▶ What is required: Every line below between the one holding "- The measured" and the one holding "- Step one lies", inclusive, should be copied exactly, and no other line.
(Data begins)
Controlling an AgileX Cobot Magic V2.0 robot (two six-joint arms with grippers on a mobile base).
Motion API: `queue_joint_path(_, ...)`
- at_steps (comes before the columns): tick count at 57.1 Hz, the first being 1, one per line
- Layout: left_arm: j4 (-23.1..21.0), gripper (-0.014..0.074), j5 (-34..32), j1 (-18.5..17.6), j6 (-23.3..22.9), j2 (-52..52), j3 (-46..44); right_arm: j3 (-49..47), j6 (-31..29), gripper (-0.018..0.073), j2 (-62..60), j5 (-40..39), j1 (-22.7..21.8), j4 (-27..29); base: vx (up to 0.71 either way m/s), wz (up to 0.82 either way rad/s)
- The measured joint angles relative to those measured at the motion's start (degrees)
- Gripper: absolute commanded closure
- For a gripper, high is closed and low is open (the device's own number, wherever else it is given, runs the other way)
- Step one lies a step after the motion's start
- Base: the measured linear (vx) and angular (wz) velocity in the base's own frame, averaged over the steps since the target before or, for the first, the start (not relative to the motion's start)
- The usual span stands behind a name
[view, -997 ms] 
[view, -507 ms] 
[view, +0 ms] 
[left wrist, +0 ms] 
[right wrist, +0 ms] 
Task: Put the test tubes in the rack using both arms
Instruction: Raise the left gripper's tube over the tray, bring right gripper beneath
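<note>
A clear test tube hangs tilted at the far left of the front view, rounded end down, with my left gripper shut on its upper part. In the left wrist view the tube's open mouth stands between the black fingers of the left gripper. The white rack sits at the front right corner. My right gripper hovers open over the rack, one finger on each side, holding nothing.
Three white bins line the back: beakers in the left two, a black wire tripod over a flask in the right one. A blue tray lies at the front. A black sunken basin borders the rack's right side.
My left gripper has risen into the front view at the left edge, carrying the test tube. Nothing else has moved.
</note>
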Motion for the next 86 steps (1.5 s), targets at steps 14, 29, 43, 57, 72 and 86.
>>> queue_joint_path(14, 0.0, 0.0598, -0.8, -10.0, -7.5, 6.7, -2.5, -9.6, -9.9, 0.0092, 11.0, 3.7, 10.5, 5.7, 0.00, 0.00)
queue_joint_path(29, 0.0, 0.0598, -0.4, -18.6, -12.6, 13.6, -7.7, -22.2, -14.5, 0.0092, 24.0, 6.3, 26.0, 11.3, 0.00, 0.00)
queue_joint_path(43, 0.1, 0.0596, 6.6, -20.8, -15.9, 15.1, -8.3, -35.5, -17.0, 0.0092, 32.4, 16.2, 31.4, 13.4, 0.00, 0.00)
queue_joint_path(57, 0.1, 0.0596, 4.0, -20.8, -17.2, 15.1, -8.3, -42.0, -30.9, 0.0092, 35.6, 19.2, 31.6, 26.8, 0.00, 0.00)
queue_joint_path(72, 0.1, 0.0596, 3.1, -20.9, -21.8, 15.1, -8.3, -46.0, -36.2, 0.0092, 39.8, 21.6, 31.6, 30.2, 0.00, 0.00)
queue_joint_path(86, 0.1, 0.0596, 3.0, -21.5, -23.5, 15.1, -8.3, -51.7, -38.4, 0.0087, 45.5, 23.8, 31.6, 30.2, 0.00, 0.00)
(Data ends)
▶ Exercise response:
- The measured joint angles relative to those measured at the motion's start (degrees)
- Gripper: absolute commanded closure
- For a gripper, high is closed and low is open (the device's own number, wherever else it is given, runs the other way)
- Step one lies a step after the motion's start

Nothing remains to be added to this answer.